======== DATA FOR PROCESSING
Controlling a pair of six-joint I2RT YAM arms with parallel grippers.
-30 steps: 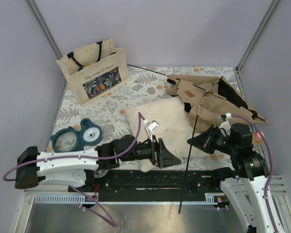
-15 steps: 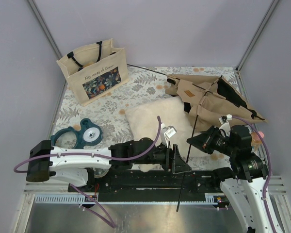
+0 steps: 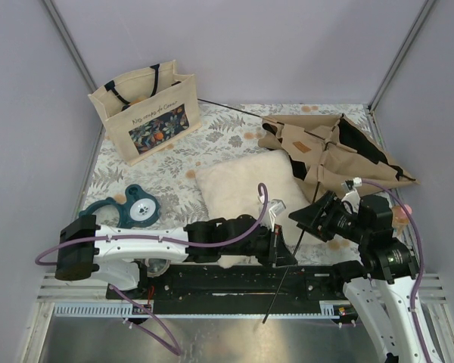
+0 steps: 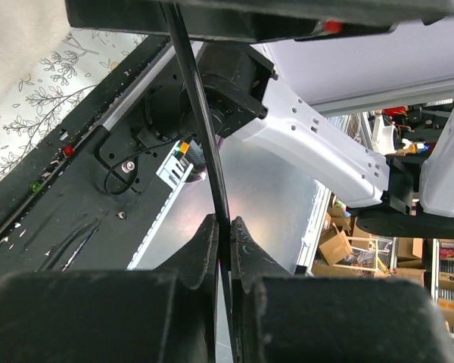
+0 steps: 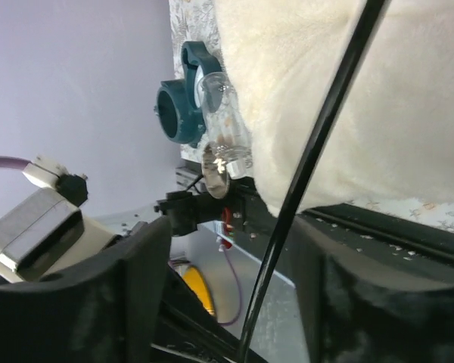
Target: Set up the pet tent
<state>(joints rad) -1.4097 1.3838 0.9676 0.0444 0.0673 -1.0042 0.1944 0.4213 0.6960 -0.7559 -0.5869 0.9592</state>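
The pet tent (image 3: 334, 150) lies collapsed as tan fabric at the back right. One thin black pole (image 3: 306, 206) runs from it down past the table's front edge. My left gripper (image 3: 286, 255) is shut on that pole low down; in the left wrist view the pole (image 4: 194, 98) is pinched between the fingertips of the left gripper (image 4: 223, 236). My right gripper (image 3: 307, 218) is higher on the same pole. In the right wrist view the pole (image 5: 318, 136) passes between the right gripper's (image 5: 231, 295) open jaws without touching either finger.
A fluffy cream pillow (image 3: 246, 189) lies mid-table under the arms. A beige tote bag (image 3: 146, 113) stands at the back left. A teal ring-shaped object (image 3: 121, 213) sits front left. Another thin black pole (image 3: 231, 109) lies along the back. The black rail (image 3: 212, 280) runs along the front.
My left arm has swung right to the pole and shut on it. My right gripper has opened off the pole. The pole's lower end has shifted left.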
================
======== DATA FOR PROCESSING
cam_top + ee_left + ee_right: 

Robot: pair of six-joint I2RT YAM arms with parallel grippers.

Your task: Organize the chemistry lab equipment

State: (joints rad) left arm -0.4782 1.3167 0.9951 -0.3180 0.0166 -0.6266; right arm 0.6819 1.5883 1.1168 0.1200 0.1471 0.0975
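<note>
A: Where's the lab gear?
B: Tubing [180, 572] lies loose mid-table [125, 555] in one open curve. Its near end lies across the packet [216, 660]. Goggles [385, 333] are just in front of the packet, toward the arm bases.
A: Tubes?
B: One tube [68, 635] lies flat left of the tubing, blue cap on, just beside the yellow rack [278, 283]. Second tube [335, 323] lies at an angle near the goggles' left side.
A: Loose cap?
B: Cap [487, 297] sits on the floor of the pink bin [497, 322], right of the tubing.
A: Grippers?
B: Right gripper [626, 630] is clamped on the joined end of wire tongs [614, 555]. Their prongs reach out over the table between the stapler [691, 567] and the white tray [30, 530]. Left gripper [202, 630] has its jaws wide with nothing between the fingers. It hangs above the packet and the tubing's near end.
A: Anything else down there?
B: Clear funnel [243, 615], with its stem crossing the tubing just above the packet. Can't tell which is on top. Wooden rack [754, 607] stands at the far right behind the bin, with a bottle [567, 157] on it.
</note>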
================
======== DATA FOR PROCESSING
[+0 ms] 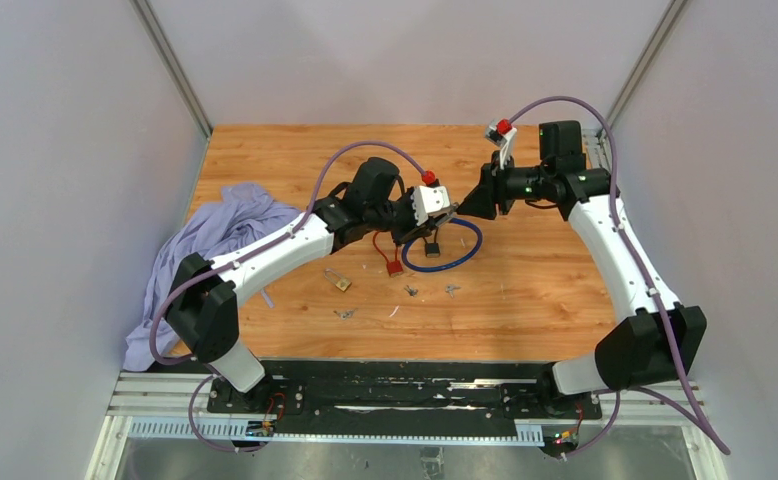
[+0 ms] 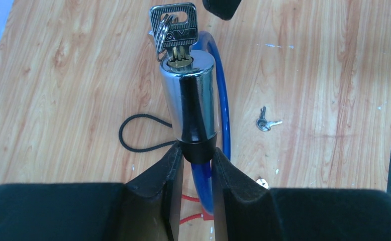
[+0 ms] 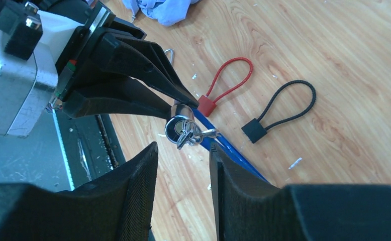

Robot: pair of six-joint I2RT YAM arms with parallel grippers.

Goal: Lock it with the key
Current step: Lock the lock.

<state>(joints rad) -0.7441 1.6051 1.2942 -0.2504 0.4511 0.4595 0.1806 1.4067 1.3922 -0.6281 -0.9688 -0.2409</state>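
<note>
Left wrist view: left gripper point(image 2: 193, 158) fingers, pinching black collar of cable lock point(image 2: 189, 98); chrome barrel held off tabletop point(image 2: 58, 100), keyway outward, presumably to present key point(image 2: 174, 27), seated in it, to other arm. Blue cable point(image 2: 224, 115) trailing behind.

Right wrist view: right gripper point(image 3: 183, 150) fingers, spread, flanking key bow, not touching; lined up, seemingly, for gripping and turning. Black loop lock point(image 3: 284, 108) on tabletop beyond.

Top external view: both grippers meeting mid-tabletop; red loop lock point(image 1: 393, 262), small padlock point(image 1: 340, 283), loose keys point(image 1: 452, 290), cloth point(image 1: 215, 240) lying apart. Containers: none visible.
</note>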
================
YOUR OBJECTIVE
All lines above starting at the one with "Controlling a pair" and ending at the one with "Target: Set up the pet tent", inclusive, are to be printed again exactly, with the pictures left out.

SOLVED PROBLEM
Controlling a pair of six-joint I2RT YAM arms with parallel grippers.
-30 steps: 
-15 steps: 
+0 steps: 
+0 steps: 
+0 steps: 
Target: Set up the pet tent

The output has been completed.